Trotsky grandson, defender of his legacy, dies in Mexico
Leon Trotsky's grandson, who lived in Mexico with the Russian revolutionary at the time of his 1940 assassination, has died at 97, the museum he founded has announced.
"Our director, comrade and friend Esteban Volkov left this world, at the age of 97 years," the Leon Trotsky House Museum, which Volkov founded and directed until a few years ago, said in a statement published Saturday.
The museum is housed in the Mexico City home where Trotsky lived in exile until August 21, 1940, when he was murdered by a secret agent.
The renowned Russian Bolshevik had arrived in Mexico in January 1937 following years of exile from the Soviet Union and its Stalinist regime.
Since Trotsky's assassination, Volkov made "defending his grandfather's ideas and career" the most important task of his life, the museum said.

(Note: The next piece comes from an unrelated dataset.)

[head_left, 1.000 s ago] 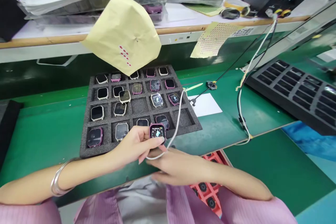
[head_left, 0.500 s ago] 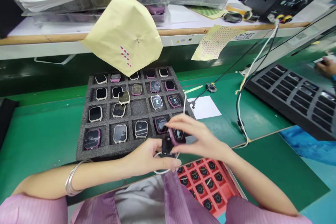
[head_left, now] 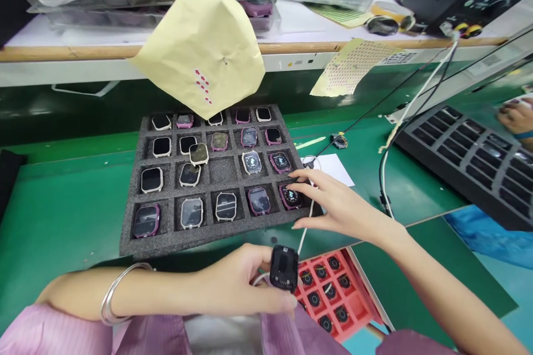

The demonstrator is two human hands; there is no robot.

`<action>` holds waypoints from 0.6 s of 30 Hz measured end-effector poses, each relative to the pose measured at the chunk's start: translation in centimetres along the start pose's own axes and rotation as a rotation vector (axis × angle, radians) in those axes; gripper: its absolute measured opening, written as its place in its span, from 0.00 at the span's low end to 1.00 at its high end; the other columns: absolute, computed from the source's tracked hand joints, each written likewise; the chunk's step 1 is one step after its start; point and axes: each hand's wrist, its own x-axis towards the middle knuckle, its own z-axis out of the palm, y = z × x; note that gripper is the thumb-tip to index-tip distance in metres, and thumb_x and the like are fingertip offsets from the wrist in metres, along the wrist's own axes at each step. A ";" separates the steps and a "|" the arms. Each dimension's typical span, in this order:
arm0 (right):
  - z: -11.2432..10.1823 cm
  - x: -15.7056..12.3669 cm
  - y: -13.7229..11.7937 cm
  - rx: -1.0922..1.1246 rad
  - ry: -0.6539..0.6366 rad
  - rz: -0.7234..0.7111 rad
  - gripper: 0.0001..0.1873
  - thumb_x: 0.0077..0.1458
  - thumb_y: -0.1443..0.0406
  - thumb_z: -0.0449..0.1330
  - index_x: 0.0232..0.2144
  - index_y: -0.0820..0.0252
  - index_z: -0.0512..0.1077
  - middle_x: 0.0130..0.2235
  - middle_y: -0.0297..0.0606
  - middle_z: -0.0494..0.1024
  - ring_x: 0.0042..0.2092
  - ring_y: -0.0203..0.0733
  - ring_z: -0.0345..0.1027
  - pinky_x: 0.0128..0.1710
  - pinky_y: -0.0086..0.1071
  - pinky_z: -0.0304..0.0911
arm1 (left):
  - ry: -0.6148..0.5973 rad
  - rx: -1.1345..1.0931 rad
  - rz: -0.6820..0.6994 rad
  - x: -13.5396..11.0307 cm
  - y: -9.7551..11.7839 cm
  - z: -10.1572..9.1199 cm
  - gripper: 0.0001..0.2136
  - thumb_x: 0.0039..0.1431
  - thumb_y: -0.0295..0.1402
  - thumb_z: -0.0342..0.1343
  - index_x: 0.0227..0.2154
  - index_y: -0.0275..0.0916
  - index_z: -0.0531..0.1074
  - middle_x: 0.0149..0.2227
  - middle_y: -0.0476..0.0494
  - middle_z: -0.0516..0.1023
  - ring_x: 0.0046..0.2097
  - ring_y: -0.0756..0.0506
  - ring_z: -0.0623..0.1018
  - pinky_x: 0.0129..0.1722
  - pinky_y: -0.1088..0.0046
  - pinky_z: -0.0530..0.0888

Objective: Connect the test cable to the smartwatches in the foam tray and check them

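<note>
My left hand is closed around a small black charging dock near the bench's front edge, and a white cable runs up from the dock. My right hand reaches over the right end of a grey foam tray, fingers spread, its fingertips beside a pink-cased smartwatch lying in the front-right cell. Several more smartwatches, cream and pink, fill the other cells.
A red tray of small round parts sits under the bench edge by my lap. A black compartment tray lies at right, with another person's hand past it. Yellow paper hangs above the foam tray. Cables cross the green mat.
My right hand took the pink watch off the dock and set it in the front-right cell, then opened. My left hand drew the dock back toward me.
</note>
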 end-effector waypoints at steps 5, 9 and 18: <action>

Volkov was born in Ukraine in 1926 and arrived in Mexico at age 13 thanks to the assistance of Trotsky himself, according to La Jornada newspaper.
His mother Zinaida -- Trotsky's daughter -- died by suicide in Paris while fleeing Joseph Stalin's regime. His father was sent to a gulag in the 1930s.

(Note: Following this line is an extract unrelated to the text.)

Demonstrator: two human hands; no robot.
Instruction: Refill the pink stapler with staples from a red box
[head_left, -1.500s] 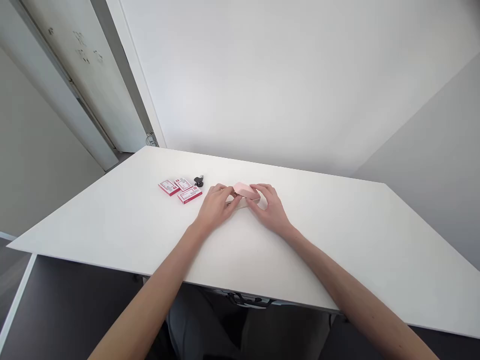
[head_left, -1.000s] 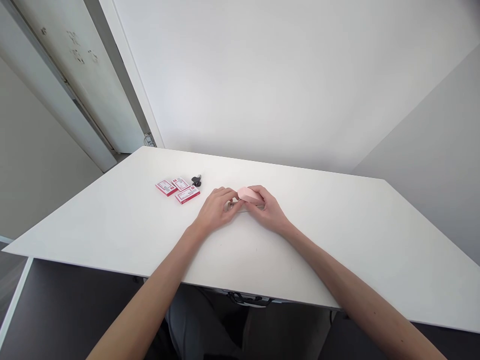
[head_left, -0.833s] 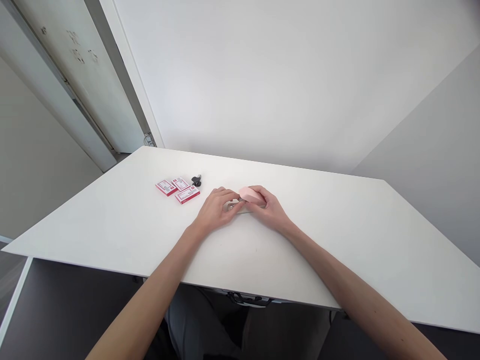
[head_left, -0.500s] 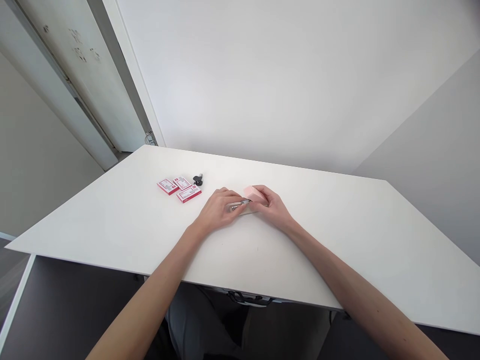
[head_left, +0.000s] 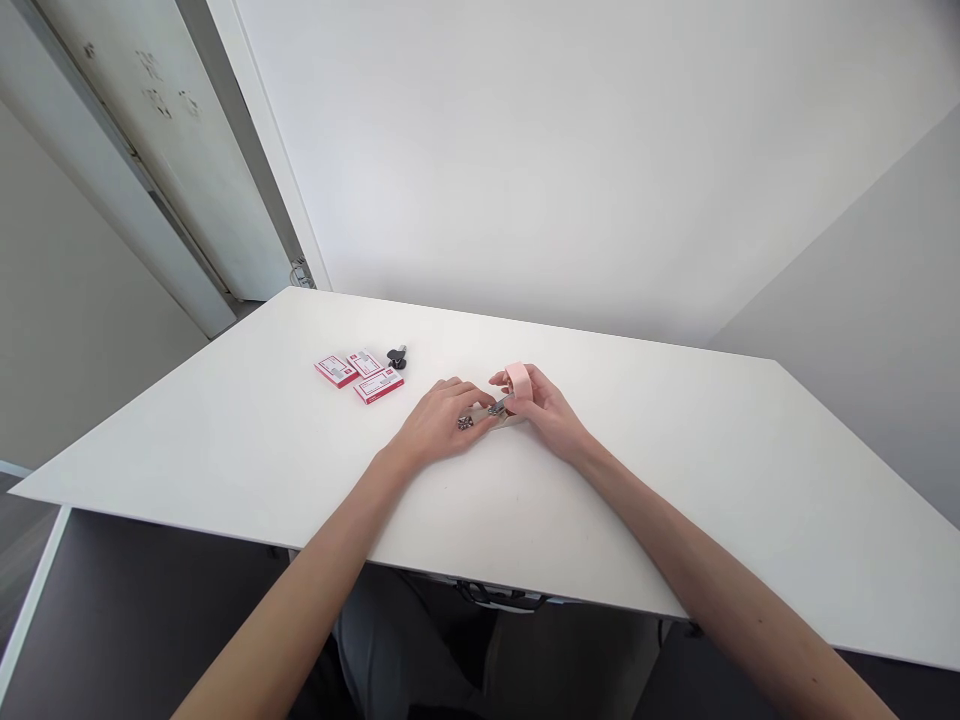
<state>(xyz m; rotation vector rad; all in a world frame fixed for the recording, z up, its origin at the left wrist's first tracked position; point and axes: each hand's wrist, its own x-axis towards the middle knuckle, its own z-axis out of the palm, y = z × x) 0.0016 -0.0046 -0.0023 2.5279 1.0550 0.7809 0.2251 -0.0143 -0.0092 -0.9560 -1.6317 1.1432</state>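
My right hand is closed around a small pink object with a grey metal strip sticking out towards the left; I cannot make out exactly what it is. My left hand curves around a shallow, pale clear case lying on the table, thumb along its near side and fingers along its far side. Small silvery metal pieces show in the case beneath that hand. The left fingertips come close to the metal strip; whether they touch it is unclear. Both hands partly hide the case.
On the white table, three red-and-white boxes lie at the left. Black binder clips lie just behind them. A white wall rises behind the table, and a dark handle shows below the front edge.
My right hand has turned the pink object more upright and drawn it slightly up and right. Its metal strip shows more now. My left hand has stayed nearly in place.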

Volkov was recognized in Mexico as "the last living witness to the assassination" of Trotsky.
In an interview with the BBC he recalled the day his grandfather was killed. He described returning from school and noticing a police car outside his home in the Coyoacan neighborhood. He then saw his grandfather on the floor, bloodied after having been attacked with an ice axe by Stalinist agent Ramon Mercader.
After the assassination, Volkov continued to live in Mexico, where he studied chemistry, and in 1990 founded the museum honoring his grandfather.